R^2 measures decomposition?
There are several packages out there, like rego for Stata that provide a Shapley/Owen decomposition for R^2 and R^2 types (adjusted etc.) goodness-of-fit measures.
See this paper for example: https://projecteuclid.org/journals/electronic-journal-of-statistics/volume-6/issue-none/Axiomatic-arguments-for-decomposing-goodness-of-fit-according-to-Shapley/10.1214/12-EJS710.full
and rego package page: http://www.marco-sunder.de/stata/rego.html
Related. https://github.com/easystats/parameters/issues/479
Acknowledging @bwiernik 's concern about importance metrics and their use- and situation-specific interpretation, if the performance package authors are potentially interested Shapley and Owen decomposition, I have a relatively new package I have been working on (under my other alias @jluchman here: https://github.com/jluchman/domir) and would be happy to share/adapt to work within the easystats suite of packages.
Technically, domir is a dominance analysis package (as its focus is on dominance designations) but the general dominance statistics it produces are equivalent to Shapley values (and Owen decomposition using the sets argument).

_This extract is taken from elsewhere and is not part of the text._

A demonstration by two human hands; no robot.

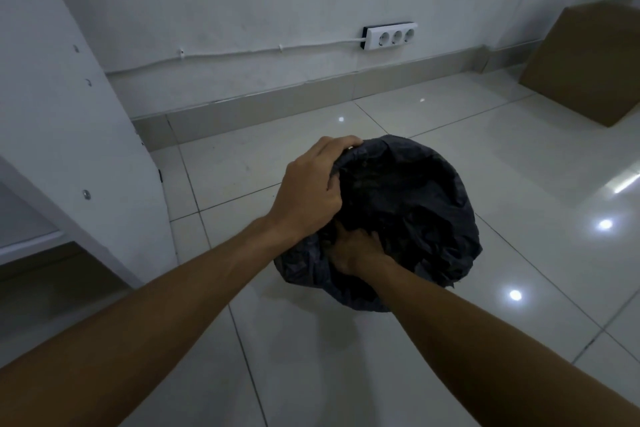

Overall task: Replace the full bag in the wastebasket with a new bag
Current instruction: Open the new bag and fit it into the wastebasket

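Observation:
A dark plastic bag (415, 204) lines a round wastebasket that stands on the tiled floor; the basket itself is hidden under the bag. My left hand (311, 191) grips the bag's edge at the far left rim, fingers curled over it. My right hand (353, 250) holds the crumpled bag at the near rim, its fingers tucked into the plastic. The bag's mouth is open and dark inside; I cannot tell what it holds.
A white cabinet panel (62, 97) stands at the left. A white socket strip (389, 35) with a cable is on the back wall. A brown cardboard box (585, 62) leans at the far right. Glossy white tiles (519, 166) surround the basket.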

This package's goal is to move beyond linear regression (focus of yhat and relaimpo) to apply Shapley value decomposition and dominance analysis to any statistical or machine learning model's fit to data (and hence could use any/all of the metrics offered by performance)
The package I humbly offer for consideration is still very much in development but, if interested, would be happy to collaborate with the authors here to pull/wrap it in and add needed caveats to contextualize the kinds of insights it may provide for the user by way of the insights it adds about the model's results.
I would love to have dominance functions in performance! Wrappers for your package would be great
Pleased to hear it! Look forward to collaborating to bring this in - will start on a fork
That sounds great indeed :) Looking forward to that!
From a design standpoint, I don't know what you have in mind for bringing closer together easystats and domir, however since your package looks to be already functional and well documented, I could imagine several possible scenarios:
- performance wraps around domir and uses it for some of its functions (domir becomes a soft dependency of performance).
- some of the heavy-lifting of domir gets transposed into performance (i.e., the core computing functions for dominance analysis are shared between domir and perf). This would allow leveraging the rest of the ecosystem (in particular insight) to easily extend and expand. This means that performance becomes a dependency of domir, which would still have its place as a dedicated package with a specific focus, documentation and other bespoke functions for printing/ploting etc.
- domir gets (mostly) "absorbed" within easystats/performance. You'd become the leader of the dominance analysis aspect of easystats, and we could have dedicated vignettes and blogposts covering this set of functions.
Perhaps it's still a bit too soon to talk about how to actually integrate stuff, so no worries if you prefer to be on a "we'll see how it goes" line ☺️
Good question and have been putting some thought into this.
My initial thought was probably most similar to the first scenario - but, agreed, may make more sense as the integration proceeds to shift to a more transposed or "absorptive" approach depending on the details :smiley:.
Moving forward, if I have development or design questions I'd like your collective input on, would you all prefer to continue discussion of such questions in this issue thread?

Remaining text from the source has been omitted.